Ich kraulte ihm den Kopf, während Mrs. Pumphrey fortfuhr.
»Es gibt da etwas Interessantes, das ich Ihnen erzählen muß. Wie Sie wissen, kennt sich Tricki hervorragend mit Pferderennen aus – er weiß immer, welches Pferd am besten in Form ist, und so gewinnt er nahezu alle Wetten. Doch nun kommt’s.« Sie hob einen Finger und senkte die Stimme zu einem verschwörerischen Murmeln. »Seit kurzem interessiert er sich für Greyhound-Rennen!«
»Tatsächlich?«
»Ja, er studiert die Ergebnisse der Rennen in Middlesbrough und hat mir aufgetragen, für ihn zu setzen, und hat, nun ja, schon ein gehöriges Sümmchen ergattert!«
»Na so was!«
»Ja, grad heute morgen hat Crowther, mein Chauffeur, vom Buchmacher zwölf Pfund für das Rennen am gestrigen Abend abgeholt.«
»Hm, wie schön!« Ich empfand tiefstes Mitgefühl mit John Downs, dem Buchmacher am Ort, den es zweifellos hart ankam, seit Jahren Geld an einen Hund zu verlieren und nun auch noch bei den Greyhounds in die Tasche greifen zu müssen. »Wirklich erstaunlich.«
»Nicht wahr, nicht wahr!« Mrs. Pumphrey schenkte mir ein strahlendes Lächeln und wurde dann ernst. »Und doch frage ich mich, Mr. Herriot, was dieses neue Interesse ausgelöst haben mag. Was meinen Sie?«
Ernst schüttelte ich den Kopf. »Schwer zu sagen. Äußerst schwer.«
»Dennoch habe ich eine Theorie«, verkündete sie. »Halten Sie es für möglich, daß er sich mit zunehmendem Alter stärker zu seinesgleichen hingezogen fühlt und es daher vorzieht, auf schnelle Hunde zu setzen?«
»Das ist... nicht auszuschließen...«
»Und so können wir doch wohl annehmen, daß diese innere Nähe ihm eine besondere Einfühlung und daher bessere Gewinnchancen beschert!«
»Ja, das ist möglich. Ein weiterer Aspekt.«
Tricki, der sehr wohl wußte, daß er das Objekt unserer Plauderei war, wedelte mit seinem schönen Schwanz und schaute mit breitem Grinsen und hängender Zunge zu mir auf.

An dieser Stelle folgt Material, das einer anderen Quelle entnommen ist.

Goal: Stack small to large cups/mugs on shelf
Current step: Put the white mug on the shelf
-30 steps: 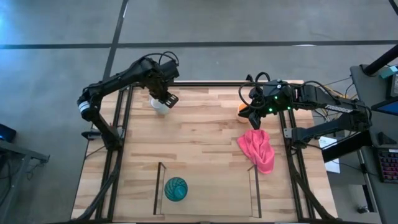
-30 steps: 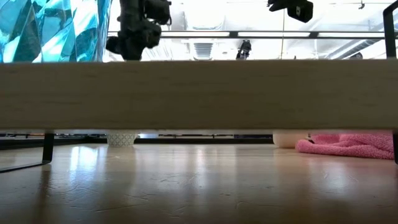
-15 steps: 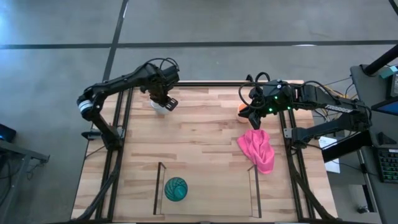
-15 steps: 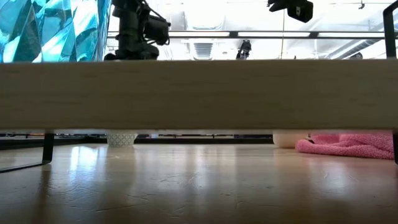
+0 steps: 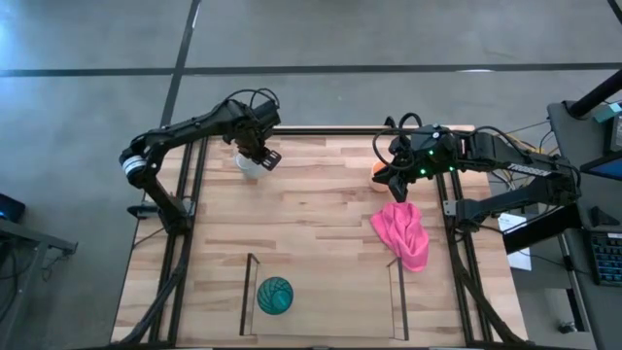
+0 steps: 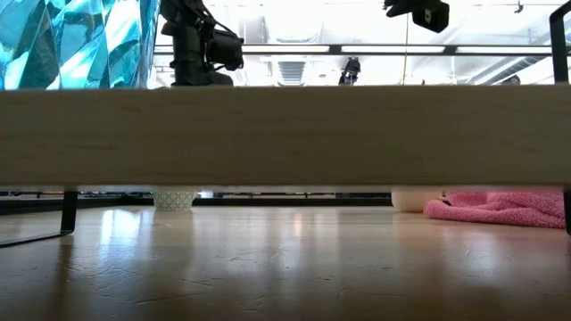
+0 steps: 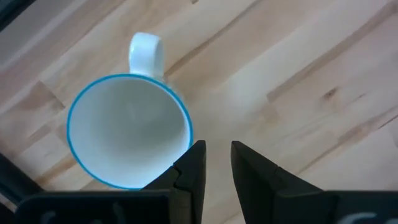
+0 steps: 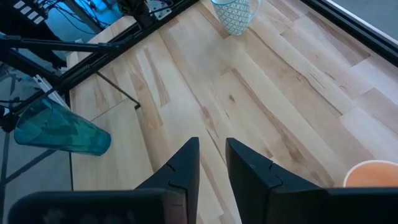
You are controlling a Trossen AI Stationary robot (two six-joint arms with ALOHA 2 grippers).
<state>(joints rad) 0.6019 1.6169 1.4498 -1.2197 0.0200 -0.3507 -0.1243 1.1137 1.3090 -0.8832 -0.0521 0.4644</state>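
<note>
While the left tool (image 7: pixel 215 163) hangs directly over the white handled mug (image 7: pixel 129 127), fingers nearly closed and empty just beside its blue-edged rim, the handle juts away from the tool; smooth glazed mug, upright on the pale wood counter (image 5: pixel 321 224); farther off, the teal-green ribbed tumbler (image 5: pixel 275 295) stands in the shelf (image 5: pixel 321 297); the right tool (image 8: pixel 211 163), narrowly parted and empty, waits near the orange handled mug (image 8: pixel 372 174).

Over the last second my left arm has shifted toward the far-left corner of the counter (image 5: pixel 321 209). My left fingers (image 5: pixel 260 157), which a second ago hung just on the near-right side of the white mug (image 5: pixel 249 163), now sit directly over it. In the low view my left wrist has swung a little rightward and turned.
</note>
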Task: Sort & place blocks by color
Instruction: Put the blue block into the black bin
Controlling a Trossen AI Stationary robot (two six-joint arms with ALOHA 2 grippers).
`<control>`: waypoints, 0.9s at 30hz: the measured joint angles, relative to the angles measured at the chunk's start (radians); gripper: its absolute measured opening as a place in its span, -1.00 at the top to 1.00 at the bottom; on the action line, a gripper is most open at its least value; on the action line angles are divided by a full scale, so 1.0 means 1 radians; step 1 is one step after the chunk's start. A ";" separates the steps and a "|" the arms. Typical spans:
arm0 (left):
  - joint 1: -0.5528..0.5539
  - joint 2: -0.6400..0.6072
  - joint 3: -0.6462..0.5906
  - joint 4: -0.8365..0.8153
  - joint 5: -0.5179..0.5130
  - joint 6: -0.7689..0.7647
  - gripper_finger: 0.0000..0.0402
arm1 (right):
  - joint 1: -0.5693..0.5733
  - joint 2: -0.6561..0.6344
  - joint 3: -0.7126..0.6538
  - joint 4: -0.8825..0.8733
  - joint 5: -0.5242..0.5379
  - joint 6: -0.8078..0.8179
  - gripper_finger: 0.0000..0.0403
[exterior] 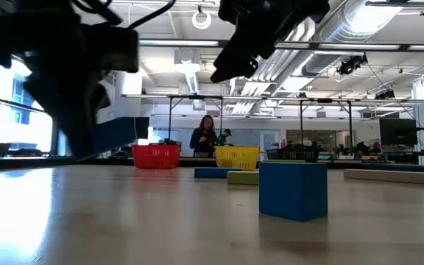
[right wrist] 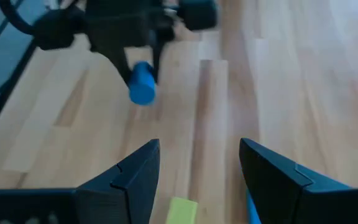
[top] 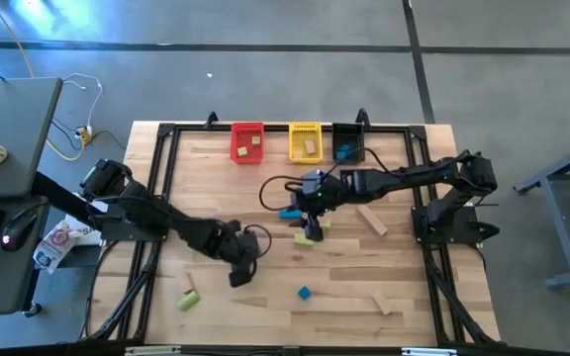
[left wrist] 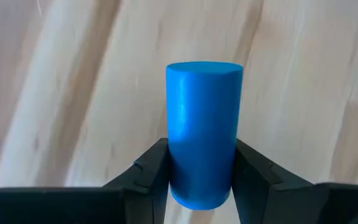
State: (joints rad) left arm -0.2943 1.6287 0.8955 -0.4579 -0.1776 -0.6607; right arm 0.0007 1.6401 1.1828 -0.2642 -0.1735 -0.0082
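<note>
Left hand [left wrist: 199, 186] grips blue cylinder [left wrist: 202, 130].

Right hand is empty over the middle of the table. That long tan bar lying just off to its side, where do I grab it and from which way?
Grip the tan bar across its narrow width at mid-length, coming straight down. It lies flat and diagonal with bare table around it, so turn the open right hand square to its long axis.

Overhead, table-level and two wrist views share the table [top: 265, 297].
</note>
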 joint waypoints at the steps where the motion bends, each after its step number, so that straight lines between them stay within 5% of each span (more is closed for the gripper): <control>1: 0.011 0.000 0.000 0.027 -0.005 0.019 0.46 | 0.008 0.000 0.000 0.005 0.000 0.000 -0.03; 15: 0.113 0.000 0.001 0.369 -0.052 0.245 0.46 | 0.079 0.000 0.000 0.045 0.001 0.000 -0.03; 27: 0.163 -0.001 0.001 0.508 -0.070 0.297 0.44 | 0.080 0.000 0.000 0.004 -0.037 0.008 -0.03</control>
State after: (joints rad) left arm -0.1311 1.6276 0.8967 0.0503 -0.2474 -0.3638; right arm 0.0807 1.6402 1.1828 -0.2600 -0.2100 -0.0001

Ich ließ mich noch tiefer ins Polster sinken, während der Sherry allmählich wohlige Wogen durch meinen Körper sandte. Mrs. Pumphreys Lobgesänge auf Tricki Woos Heldentaten zu lauschen, war ein willkommenes Ritual. Sie war eine liebenswerte, intelligente und kultivierte Dame, die von allen respektiert wurde und großzügig für allerlei wohltätige Zwecke spendete. Sie saß in diversen Ausschüssen, und um ihre Meinung wurde in vielen wichtigen Angelegenheiten ersucht, doch wenn es um ihren Hund ging, drehte sich die Unterhaltung nie um gewichtige Themen, sondern war stets angefüllt mit sonderbaren, wunderlichen Begebenheiten.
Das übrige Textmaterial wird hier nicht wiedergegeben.